Work instruction: Give the listing again exactly as written.

╭─ Supplied records

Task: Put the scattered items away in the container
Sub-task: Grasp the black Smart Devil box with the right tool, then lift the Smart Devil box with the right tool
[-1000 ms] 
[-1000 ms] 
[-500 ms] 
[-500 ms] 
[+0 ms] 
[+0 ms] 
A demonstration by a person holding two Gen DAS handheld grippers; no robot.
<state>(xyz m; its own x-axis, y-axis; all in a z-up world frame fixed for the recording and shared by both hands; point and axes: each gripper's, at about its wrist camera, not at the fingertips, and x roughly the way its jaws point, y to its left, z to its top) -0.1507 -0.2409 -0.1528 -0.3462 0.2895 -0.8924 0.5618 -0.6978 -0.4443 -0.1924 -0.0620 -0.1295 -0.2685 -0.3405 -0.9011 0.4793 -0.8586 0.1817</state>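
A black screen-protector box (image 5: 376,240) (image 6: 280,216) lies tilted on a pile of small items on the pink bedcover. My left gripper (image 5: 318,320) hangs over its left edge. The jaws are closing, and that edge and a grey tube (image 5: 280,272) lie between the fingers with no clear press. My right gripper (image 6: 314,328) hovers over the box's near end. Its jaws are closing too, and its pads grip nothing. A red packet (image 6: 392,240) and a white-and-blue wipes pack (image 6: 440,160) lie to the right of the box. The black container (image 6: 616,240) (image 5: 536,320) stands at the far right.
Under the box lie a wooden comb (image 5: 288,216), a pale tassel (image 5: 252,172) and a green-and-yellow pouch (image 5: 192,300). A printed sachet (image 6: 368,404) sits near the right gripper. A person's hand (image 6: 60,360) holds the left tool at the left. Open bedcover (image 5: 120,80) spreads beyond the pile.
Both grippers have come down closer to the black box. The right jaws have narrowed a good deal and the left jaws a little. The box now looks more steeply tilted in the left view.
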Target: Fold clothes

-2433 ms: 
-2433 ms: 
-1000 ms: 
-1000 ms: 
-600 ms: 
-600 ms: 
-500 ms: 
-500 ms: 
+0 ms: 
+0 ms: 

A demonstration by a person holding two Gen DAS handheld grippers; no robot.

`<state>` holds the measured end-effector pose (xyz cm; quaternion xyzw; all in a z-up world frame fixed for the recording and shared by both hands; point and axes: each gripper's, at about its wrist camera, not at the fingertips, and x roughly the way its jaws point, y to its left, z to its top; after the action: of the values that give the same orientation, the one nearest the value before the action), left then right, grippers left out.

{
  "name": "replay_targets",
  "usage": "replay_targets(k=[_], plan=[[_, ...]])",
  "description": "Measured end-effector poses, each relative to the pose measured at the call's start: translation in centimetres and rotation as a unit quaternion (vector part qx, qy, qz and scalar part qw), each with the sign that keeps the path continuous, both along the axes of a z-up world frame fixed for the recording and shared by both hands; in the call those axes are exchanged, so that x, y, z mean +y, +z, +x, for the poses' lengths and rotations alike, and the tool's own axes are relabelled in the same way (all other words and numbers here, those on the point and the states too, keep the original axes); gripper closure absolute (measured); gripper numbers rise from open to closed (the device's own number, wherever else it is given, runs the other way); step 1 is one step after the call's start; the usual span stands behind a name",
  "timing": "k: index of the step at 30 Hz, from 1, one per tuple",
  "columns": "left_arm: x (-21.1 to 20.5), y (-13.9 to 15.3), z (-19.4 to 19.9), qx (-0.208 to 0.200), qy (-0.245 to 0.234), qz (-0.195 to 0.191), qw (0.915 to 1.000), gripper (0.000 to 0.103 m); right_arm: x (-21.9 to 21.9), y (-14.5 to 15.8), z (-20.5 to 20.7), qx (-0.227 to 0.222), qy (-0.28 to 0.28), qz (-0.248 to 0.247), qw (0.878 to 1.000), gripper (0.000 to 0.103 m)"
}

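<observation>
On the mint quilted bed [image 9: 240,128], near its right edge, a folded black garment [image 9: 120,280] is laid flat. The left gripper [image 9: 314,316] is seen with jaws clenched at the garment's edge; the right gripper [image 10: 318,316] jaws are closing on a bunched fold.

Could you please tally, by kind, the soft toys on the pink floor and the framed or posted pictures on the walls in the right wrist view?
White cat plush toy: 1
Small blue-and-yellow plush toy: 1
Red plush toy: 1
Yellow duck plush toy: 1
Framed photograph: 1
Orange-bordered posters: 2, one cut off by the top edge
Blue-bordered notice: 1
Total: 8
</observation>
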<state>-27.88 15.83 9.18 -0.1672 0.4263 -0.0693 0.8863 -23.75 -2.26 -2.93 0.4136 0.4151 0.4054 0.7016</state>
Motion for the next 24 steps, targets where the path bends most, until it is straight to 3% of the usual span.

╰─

Reply to the task:
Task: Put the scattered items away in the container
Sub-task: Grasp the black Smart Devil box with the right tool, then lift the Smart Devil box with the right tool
[-1000 ms] 
[-1000 ms] 
[-500 ms] 
[-500 ms] 
[+0 ms] 
[+0 ms] 
A demonstration by a person holding two Gen DAS handheld grippers; no robot.
<state>(xyz m; its own x-axis, y-axis; all in a z-up world frame fixed for the recording and shared by both hands; point and axes: each gripper's, at about its wrist camera, not at the fingertips, and x roughly the way its jaws point, y to its left, z to its top) -0.1507 -0.2409 -0.1528 -0.3462 0.2895 -0.8924 0.5618 -0.6978 -0.4443 -0.1924 -0.0620 -0.1295 -0.2685 -0.3405 -0.9011 0.4793 -0.8586 0.1817</state>
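A black screen-protector box (image 5: 376,240) (image 6: 280,216) lies tilted on a pile of small items on the pink bedcover. My left gripper (image 5: 318,320) hangs over its left edge. The jaws are closing, and that edge and a grey tube (image 5: 280,272) lie between the fingers with no clear press. My right gripper (image 6: 314,328) hovers over the box's near end. Its jaws are closing too, and its pads grip nothing. A red packet (image 6: 392,240) and a white-and-blue wipes pack (image 6: 440,160) lie to the right of the box. The black container (image 6: 616,240) (image 5: 536,320) stands at the far right.
Under the box lie a wooden comb (image 5: 288,216), a pale tassel (image 5: 252,172) and a green-and-yellow pouch (image 5: 192,300). A printed sachet (image 6: 368,404) sits near the right gripper. A person's hand (image 6: 60,360) holds the left tool at the left. Open bedcover (image 5: 120,80) spreads beyond the pile.
Both grippers have come down closer to the black box. The right jaws have narrowed a good deal and the left jaws a little. The box now looks more steeply tilted in the left view.
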Target: Fold clothes

-2433 ms: 
-2433 ms: 
-1000 ms: 
-1000 ms: 
-600 ms: 
-600 ms: 
-500 ms: 
-500 ms: 
+0 ms: 
+0 ms: 

A demonstration by a person holding two Gen DAS handheld grippers; no robot.

`<state>` holds the measured end-effector pose (xyz cm; quaternion xyzw; all in a z-up world frame fixed for the recording and shared by both hands; point and axes: each gripper's, at about its wrist camera, not at the fingertips, and x roughly the way its jaws point, y to its left, z to its top; after the action: of the values that give the same orientation, the one nearest the value before the action), left then right, grippers left out.

{
  "name": "replay_targets",
  "usage": "replay_targets(k=[_], plan=[[_, ...]])",
  "description": "Measured end-effector poses, each relative to the pose measured at the call's start: translation in centimetres and rotation as a unit quaternion (vector part qx, qy, qz and scalar part qw), each with the sign that keeps the path continuous, both along the axes of a z-up world frame fixed for the recording and shared by both hands; in the call those axes are exchanged, so that x, y, z mean +y, +z, +x, for the poses' lengths and rotations alike, and the tool's own axes are relabelled in the same way (all other words and numbers here, those on the point and the states too, keep the original axes); gripper closure absolute (measured); gripper numbers rise from open to closed (the device's own number, wherever else it is given, runs the other way); step 1 is one step after the call's start; the usual span stands behind a name",
  "timing": "k: index of the step at 30 Hz, from 1, one per tuple",
  "columns": "left_arm: x (-21.1 to 20.5), y (-13.9 to 15.3), z (-19.4 to 19.9), qx (-0.208 to 0.200), qy (-0.245 to 0.234), qz (-0.195 to 0.191), qw (0.915 to 1.000), gripper (0.000 to 0.103 m); right_arm: x (-21.9 to 21.9), y (-14.5 to 15.8), z (-20.5 to 20.7), qx (-0.227 to 0.222), qy (-0.28 to 0.28), qz (-0.248 to 0.247), qw (0.878 to 1.000), gripper (0.000 to 0.103 m)"
}

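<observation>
On the mint quilted bed [image 9: 240,128], near its right edge, a folded black garment [image 9: 120,280] is laid flat. The left gripper [image 9: 314,316] is seen with jaws clenched at the garment's edge; the right gripper [image 10: 318,316] jaws are closing on a bunched fold.

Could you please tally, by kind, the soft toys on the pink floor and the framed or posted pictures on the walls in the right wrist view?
White cat plush toy: 1
Small blue-and-yellow plush toy: 1
Red plush toy: 1
Yellow duck plush toy: 1
Framed photograph: 1
Orange-bordered posters: 2, one cut off by the top edge
Blue-bordered notice: 1
Total: 8
</observation>
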<state>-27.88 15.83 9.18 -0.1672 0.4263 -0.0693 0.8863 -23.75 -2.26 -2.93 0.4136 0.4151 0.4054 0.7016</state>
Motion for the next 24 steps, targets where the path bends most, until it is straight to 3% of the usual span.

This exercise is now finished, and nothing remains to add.